Bonheur sans nuage que cette reprise de "My Fair Lady", vue pour la première fois en 2010, permettant de constater que l'oeuvre de Lerner & Loewe, pépite de l'âge d'or des comédies musicales (1956 pour la création), n'a pas pris une ride, contrairement à certaines de ses contemporaines. Livret brillamment structuré, mélodies inspirées, modernes, élégantes, malicieuses (la plupart sont devenues des tubes), personnages à l'épaisseur appréciable, dialogues irrésistibles... Grâce à un casting quasiment irréprochable, aux dizaines de musiciens de l'orchestre Pasdeloup, aux sublimes décors, aussi imposants qu'aériens, de Tim Hatley, et surtout à la mise en scène d'une évidence et d'une fluidité rares signée Robert Carsen (d'après l'originale), la petite marchande de fleurs enchante à nouveau la capitale dans l'établissement de Jean-Luc Choplin.

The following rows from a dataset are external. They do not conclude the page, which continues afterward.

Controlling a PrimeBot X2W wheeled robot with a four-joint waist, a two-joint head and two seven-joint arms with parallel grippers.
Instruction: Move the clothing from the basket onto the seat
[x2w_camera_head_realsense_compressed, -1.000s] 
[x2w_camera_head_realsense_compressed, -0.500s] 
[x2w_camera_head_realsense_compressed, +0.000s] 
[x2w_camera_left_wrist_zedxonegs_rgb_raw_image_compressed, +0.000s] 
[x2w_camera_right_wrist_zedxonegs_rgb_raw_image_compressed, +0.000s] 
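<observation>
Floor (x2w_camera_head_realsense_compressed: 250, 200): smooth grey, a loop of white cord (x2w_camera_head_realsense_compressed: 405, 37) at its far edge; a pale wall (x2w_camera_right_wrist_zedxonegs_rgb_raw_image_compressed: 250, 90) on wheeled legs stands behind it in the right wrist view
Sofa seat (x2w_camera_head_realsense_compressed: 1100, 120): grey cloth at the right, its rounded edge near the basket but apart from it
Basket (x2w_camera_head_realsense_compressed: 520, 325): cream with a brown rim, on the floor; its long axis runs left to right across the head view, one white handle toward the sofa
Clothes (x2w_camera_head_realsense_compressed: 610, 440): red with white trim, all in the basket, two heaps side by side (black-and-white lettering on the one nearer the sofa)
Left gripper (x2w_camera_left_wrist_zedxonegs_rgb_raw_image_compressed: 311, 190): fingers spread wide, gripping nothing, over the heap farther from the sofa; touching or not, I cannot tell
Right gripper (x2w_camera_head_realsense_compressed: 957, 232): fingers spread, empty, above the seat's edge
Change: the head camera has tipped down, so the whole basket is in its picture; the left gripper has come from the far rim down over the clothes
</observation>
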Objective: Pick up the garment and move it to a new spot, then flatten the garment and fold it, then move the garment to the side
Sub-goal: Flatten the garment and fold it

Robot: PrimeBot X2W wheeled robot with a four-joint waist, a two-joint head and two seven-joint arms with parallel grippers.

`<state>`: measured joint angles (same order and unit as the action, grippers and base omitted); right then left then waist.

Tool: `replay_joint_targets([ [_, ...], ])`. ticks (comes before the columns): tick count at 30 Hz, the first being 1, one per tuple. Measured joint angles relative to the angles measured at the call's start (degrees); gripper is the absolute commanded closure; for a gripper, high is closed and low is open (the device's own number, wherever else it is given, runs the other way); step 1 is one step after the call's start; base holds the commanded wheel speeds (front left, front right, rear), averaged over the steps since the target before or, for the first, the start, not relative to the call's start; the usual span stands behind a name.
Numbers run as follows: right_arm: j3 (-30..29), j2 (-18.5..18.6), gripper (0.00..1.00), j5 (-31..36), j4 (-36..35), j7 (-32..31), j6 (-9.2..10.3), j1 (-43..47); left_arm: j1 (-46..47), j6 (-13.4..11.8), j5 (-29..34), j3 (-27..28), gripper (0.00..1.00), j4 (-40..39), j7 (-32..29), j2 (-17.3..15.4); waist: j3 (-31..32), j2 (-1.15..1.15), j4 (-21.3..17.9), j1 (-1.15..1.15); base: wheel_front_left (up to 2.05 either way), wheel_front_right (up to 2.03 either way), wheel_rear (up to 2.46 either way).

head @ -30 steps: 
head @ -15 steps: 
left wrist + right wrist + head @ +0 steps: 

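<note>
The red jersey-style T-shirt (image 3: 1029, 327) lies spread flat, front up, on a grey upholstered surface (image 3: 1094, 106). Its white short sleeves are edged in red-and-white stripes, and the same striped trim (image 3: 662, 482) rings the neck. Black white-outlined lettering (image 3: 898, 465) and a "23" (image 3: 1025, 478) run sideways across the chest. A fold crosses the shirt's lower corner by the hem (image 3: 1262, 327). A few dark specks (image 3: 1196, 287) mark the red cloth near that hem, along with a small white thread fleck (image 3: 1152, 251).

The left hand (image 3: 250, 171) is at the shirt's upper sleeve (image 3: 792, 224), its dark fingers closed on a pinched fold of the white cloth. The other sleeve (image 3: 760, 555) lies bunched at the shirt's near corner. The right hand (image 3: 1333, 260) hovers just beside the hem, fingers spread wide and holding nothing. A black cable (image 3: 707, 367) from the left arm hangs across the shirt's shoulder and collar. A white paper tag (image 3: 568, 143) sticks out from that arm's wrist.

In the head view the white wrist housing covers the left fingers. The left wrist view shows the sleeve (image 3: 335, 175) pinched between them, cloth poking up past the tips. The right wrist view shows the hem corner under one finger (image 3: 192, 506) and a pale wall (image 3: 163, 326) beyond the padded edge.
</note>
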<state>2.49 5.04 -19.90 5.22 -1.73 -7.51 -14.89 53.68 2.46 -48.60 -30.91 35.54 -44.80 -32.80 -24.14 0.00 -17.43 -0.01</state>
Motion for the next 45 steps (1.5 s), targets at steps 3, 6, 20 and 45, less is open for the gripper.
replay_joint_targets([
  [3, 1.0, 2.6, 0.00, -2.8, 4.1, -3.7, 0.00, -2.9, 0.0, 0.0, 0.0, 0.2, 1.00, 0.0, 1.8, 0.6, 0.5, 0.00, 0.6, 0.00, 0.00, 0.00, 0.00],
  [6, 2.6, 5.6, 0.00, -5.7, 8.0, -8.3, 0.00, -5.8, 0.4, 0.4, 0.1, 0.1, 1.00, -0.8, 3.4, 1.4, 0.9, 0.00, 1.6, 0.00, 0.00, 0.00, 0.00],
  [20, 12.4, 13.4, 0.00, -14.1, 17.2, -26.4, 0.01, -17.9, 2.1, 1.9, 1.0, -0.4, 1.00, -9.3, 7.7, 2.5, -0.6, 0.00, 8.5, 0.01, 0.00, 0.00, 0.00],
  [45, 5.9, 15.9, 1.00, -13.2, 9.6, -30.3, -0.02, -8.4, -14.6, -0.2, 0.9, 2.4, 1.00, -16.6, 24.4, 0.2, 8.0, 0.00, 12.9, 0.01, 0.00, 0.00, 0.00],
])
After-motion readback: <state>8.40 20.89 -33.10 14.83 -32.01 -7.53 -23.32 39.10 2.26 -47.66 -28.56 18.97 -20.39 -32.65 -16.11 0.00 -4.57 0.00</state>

En quelques mots, pitchons l'intrigue de ce musical célébrissime adapté du "Pygmalion" de George Bernard Shaw. Londres. Epoque Victorienne. Eliza Doolittle, vendeuse de bouquets à la sauvette dont l'accent cockney à couper au couteau et les manières on ne peut plus populaires ne laissent aucun doute sur sa condition, se voit prise en main par le professeur Higgins, aristocrate, célibataire endurci, spécialiste du langage, toqué de phonétique, qui à la suite d'un pari avec son ami Pickering, décide de s'amuser avec elle et d'en faire une femme du monde en moins de six mois. Ses efforts seront payants, le pari gagné, mais ses rapports avec la volcanique Eliza s'avéreront sacrément tumultueux...

critique my fair lady théâtre du châtelet

Pas un interprète qui ne soit à la hauteur de sa partition. Non seulement, tous se révèlent dignes des plus grandes scènes lyriques, mais dévoilent également un jeu d'acteur exceptionnel, point non négligeable lorsqu'on sait que "My Fair Lady" comporte 60% de dialogues pour 40% de moments chantés (chose inhabituelle dans le monde des musicals qui affichent généralement des proportions inverses). Parce qu'on ne pourra citer ici la cinquantaine d'artistes présents en plateau, évoquons simplement les deux rôles principaux. Alex Jennings campe un Higgins drolatique, suffisant, caractériel et machiste à souhait, à l'ambiguité savoureuse, véritablement hilarant lorsqu'il redevient petit garçon devant sa mère. Sa virtuosité, son aisance extraordinaire, lui permettent de conduire et rythmer merveilleusement le spectacle. Face à lui, Katherine Manley est une Eliza un peu âgée (trop femme) mais totalement investie et convaincante. Gouaille parfaite, efficacité comique, voix cristalline... Fabuleux duo, électrique et charmant.

Un ensemble généreusement "fourni" offrant une dimension, une puissance exceptionnelle à l'intégralité des tableaux proposés, ainsi que quelques chorégraphies heureusement pensées parachèvent un moment des plus enthousiasmants. Remercions donc le Châtelet de cette production riche, joyeuse, populaire, visible quelques jours encore... Pour qui aura la patience de tenter sa chance sur le trottoir, pancarte à la main, trente minutes avant le début de la représentation. Car c'est évidemment complet.